-- Exercise requirements --
Your answer must be the full listing, word for word, with no images in it.

-- Dataset content --
┄┄┄┄┄┄┄┄┄┄

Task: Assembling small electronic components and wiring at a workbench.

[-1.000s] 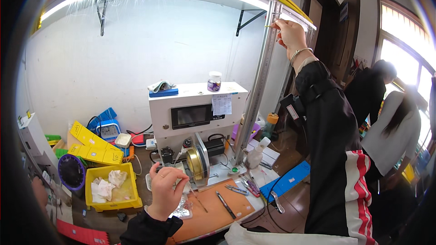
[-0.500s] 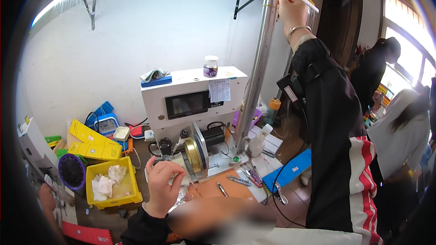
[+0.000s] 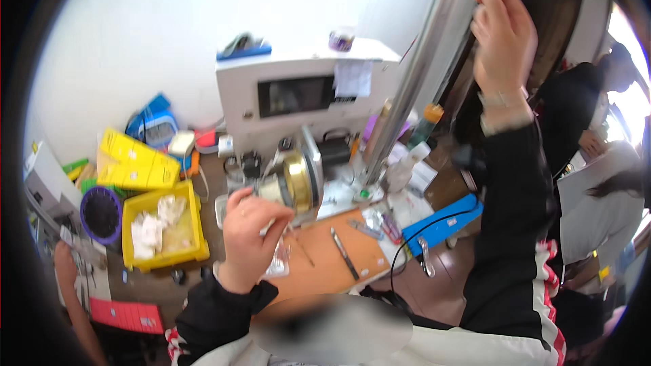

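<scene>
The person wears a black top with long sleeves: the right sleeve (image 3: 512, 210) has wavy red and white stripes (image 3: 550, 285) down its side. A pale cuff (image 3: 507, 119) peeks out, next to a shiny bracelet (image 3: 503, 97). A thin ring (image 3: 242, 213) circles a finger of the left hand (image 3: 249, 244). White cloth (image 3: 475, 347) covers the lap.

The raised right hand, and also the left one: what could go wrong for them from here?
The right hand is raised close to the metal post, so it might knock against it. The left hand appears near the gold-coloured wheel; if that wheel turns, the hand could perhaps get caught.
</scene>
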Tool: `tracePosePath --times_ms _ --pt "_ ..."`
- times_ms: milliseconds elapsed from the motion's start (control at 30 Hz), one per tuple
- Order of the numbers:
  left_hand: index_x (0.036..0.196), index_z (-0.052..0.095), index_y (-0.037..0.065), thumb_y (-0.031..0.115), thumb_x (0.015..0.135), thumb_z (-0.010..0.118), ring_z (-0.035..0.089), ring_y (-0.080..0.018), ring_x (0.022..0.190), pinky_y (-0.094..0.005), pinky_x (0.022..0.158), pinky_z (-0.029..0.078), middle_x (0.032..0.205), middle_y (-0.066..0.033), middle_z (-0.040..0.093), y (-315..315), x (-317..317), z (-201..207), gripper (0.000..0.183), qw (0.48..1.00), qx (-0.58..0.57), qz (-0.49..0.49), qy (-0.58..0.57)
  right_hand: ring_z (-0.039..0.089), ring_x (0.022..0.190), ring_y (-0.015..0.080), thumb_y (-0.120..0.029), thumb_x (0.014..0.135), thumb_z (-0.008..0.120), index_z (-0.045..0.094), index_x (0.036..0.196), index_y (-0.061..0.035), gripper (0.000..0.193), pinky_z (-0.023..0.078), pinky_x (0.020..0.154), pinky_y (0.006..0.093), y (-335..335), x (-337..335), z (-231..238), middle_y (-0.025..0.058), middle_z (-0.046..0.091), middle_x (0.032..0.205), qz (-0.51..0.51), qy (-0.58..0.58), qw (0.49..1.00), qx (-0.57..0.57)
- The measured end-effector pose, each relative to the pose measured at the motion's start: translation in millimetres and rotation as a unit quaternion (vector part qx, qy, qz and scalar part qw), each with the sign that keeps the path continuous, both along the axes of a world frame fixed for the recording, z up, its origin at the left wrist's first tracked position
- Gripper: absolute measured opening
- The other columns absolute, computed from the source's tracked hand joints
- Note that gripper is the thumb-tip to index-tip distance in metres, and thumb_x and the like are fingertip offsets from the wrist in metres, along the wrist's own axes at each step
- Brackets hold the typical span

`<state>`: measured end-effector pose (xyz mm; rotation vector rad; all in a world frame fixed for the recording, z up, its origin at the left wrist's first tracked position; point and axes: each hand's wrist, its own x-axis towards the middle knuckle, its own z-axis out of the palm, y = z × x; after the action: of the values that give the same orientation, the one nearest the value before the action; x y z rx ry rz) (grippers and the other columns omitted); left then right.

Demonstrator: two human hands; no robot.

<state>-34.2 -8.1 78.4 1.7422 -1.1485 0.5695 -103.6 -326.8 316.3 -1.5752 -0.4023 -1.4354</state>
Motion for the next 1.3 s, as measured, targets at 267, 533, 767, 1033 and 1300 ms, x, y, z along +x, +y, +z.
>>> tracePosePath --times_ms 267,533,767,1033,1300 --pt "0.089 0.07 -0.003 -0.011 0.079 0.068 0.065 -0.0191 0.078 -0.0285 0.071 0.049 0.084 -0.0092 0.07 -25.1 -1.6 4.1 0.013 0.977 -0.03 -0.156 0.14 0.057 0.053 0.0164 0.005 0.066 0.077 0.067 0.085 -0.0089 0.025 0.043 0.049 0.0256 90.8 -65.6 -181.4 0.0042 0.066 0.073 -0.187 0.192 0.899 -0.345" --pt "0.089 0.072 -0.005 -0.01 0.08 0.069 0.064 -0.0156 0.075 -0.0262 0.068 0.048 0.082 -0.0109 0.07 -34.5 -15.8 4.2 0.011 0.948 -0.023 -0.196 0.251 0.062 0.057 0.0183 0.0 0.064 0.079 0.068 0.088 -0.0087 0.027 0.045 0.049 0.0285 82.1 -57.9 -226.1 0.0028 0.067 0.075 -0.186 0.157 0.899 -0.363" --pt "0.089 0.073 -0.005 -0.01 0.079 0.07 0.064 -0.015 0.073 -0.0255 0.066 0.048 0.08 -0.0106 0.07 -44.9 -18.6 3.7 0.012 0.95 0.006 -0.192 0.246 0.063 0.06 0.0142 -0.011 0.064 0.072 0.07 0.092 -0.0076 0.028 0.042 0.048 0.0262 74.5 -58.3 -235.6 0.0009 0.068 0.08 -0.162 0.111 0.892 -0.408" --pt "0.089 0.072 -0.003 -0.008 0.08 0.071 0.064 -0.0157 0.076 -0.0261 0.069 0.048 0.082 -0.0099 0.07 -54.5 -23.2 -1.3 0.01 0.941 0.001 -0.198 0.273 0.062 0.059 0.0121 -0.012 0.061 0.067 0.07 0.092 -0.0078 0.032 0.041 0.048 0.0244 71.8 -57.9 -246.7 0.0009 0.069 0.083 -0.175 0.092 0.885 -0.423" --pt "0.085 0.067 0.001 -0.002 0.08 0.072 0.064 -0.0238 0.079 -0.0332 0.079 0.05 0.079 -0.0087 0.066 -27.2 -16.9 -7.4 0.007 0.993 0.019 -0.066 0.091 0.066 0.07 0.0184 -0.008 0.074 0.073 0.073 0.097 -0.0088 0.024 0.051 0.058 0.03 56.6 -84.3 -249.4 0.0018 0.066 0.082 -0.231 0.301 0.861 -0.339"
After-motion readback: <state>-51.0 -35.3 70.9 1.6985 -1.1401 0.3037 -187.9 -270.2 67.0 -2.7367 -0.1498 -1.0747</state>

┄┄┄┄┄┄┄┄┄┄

-- Response to this exercise --
Task: Assembling small electronic components and wiring at a workbench.

[-1.000s] 
[-0.500s] 
[+0.000s] 

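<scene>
The person wears a black top with long sleeves: the right sleeve (image 3: 512, 210) has wavy red and white stripes (image 3: 550, 285) down its side. A pale cuff (image 3: 507, 119) peeks out, next to a shiny bracelet (image 3: 503, 97). A thin ring (image 3: 242, 213) circles a finger of the left hand (image 3: 249, 244). White cloth (image 3: 475, 347) covers the lap.

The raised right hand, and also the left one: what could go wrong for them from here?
The right hand is raised close to the metal post, so it might knock against it. The left hand appears near the gold-coloured wheel; if that wheel turns, the hand could perhaps get caught.
</scene>
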Tool: `tracePosePath --times_ms _ --pt "_ ..."`
- times_ms: milliseconds elapsed from the motion's start (control at 30 Hz), one per tuple
- Order of the numbers:
  left_hand: index_x (0.036..0.196), index_z (-0.052..0.095), index_y (-0.037..0.065), thumb_y (-0.031..0.115), thumb_x (0.015..0.135), thumb_z (-0.010..0.118), ring_z (-0.035..0.089), ring_y (-0.080..0.018), ring_x (0.022..0.190), pinky_y (-0.094..0.005), pinky_x (0.022..0.158), pinky_z (-0.029..0.078), middle_x (0.032..0.205), middle_y (-0.066..0.033), middle_z (-0.040..0.093), y (-315..315), x (-317..317), z (-201..207), gripper (0.000..0.183), qw (0.48..1.00), qx (-0.58..0.57), qz (-0.49..0.49), qy (-0.58..0.57)
  right_hand: ring_z (-0.039..0.089), ring_x (0.022..0.190), ring_y (-0.015..0.080), thumb_y (-0.120..0.029), thumb_x (0.014..0.135), thumb_z (-0.008..0.120), index_z (-0.045..0.094), index_x (0.036..0.196), index_y (-0.061..0.035), gripper (0.000..0.193), pinky_z (-0.023..0.078), pinky_x (0.020..0.154), pinky_y (0.006..0.093), y (-335..335), x (-337..335), z (-231..238), middle_y (-0.025..0.058), middle_z (-0.046..0.091), middle_x (0.032..0.205), qz (-0.51..0.51), qy (-0.58..0.58), qw (0.49..1.00), qx (-0.57..0.57)
- The measured end-effector pose, each relative to the pose measured at the motion's start: translation in millimetres and rotation as a unit quaternion (vector part qx, qy, qz and scalar part qw), each with the sign that keeps the path continuous, both along the axes of a world frame fixed for the recording, z up, its origin at the left wrist's first tracked position
- Gripper: absolute measured opening
- The other columns absolute, computed from the source's tracked hand joints
- Note that gripper is the thumb-tip to index-tip distance in metres, and thumb_x and the like are fingertip offsets from the wrist in metres, along the wrist's own axes at each step
- Brackets hold the typical span

`<state>`: measured end-effector pose (xyz mm; rotation vector rad; all in a world frame fixed for the recording, z up, its origin at the left wrist's first tracked position; point and axes: each hand's wrist, its own x-axis towards the middle knuckle, its own z-axis out of the palm, y = z × x; after the action: of the values that give the same orientation, the one nearest the value before the action; x y z rx ry rz) (grippers and the other columns omitted); left then right.

Demonstrator: two human hands; no robot.

<state>-34.2 -8.1 78.4 1.7422 -1.1485 0.5695 -103.6 -326.8 316.3 -1.5752 -0.4023 -1.4354</state>
Motion for the next 1.3 s, as measured, targets at 267, 533, 767, 1033 and 1300 ms, x, y, z along +x, +y, +z.
>>> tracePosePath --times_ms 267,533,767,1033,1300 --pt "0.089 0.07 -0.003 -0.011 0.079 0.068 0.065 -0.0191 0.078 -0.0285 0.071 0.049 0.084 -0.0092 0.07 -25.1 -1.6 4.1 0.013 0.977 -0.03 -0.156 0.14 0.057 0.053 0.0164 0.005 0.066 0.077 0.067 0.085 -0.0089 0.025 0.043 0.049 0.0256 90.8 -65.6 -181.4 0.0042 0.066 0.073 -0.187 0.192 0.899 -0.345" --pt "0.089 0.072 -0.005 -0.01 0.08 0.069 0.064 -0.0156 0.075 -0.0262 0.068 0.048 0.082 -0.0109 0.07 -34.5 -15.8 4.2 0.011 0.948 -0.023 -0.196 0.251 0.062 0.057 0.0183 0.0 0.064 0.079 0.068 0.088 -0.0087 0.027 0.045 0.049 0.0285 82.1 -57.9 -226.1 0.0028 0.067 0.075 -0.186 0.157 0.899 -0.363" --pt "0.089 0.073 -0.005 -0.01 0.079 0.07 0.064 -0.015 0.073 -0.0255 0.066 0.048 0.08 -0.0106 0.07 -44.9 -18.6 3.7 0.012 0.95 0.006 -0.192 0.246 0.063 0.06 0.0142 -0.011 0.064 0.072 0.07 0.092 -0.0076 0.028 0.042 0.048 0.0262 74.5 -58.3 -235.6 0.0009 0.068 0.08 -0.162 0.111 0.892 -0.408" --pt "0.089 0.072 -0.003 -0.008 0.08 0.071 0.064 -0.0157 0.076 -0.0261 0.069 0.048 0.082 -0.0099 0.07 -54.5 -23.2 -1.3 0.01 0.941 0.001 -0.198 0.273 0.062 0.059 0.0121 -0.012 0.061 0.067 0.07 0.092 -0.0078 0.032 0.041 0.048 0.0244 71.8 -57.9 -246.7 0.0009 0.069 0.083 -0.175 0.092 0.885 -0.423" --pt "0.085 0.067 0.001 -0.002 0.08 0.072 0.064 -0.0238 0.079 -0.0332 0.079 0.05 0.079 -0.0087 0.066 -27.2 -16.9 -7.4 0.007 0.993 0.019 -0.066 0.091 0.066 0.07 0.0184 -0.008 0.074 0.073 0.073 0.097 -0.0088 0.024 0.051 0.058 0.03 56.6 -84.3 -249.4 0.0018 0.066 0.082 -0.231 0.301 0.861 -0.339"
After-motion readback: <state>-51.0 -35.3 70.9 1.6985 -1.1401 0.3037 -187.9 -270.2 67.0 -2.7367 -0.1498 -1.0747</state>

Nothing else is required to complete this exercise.